Government ministry of Uruguay

The Ministry of Foreign Relations (Ministerio de Relaciones Exteriores, MRREE) is Uruguay's government ministry responsible for planning, directing, and implementing the country's foreign policy and international relations. It oversees Uruguayan embassies, consular representatives, permanent missions to international organizations, and other state services abroad.

Commonly referred to as , it is headquartered in the historic Santos Palace, located in Central Montevideo. The current foreign minister is Mario Lubetkin, who has served since March 1, 2025 in the cabinet of Yamandú Orsi.

== Headquarters ==
It is commonly referred to in Uruguayan media and diplomatic jargon as the Palacio Santos, after the historical building which since 1955 has housed the ministry (originally the residence of President Máximo Santos in the late 19th century). It is located in the Centro neighbourhood of Montevideo.

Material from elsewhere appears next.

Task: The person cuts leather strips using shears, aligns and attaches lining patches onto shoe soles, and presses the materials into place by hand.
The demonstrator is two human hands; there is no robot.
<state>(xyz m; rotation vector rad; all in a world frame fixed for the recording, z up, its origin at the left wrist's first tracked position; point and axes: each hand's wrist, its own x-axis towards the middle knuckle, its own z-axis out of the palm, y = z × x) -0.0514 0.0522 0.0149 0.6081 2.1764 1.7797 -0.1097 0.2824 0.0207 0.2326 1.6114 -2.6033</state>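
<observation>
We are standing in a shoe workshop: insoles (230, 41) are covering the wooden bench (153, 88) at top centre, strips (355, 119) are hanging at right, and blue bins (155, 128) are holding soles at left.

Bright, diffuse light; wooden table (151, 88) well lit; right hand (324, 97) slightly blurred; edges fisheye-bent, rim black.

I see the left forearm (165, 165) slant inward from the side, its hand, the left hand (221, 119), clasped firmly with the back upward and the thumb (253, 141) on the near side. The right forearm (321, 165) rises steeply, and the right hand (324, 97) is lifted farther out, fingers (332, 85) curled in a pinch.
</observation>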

This building is one of the major historic structures in the Uruguayan capital, and has been the subject of prominent documentary publicity.

==See also==

- Foreign relations of Uruguay
- List of diplomatic missions in Uruguay
- List of diplomatic missions of Uruguay
- List of ministers of foreign relations of Uruguay
- Mercosur
- Visa requirements for Uruguayan citizens

==Bibliography==
- Cancilleres del Uruguay: reseña biográfica de los ministros de relaciones exteriores de la República Oriental del Uruguay, 1828-2002 (Gerardo Caetano, Gabriel Bucheli, Jaime Yaffé e Instituto Artigas del Servicio Exterior. Ed. Ministerio de Relaciones Exteriores, Instituto Artigas del Servicio Exterior, 2002)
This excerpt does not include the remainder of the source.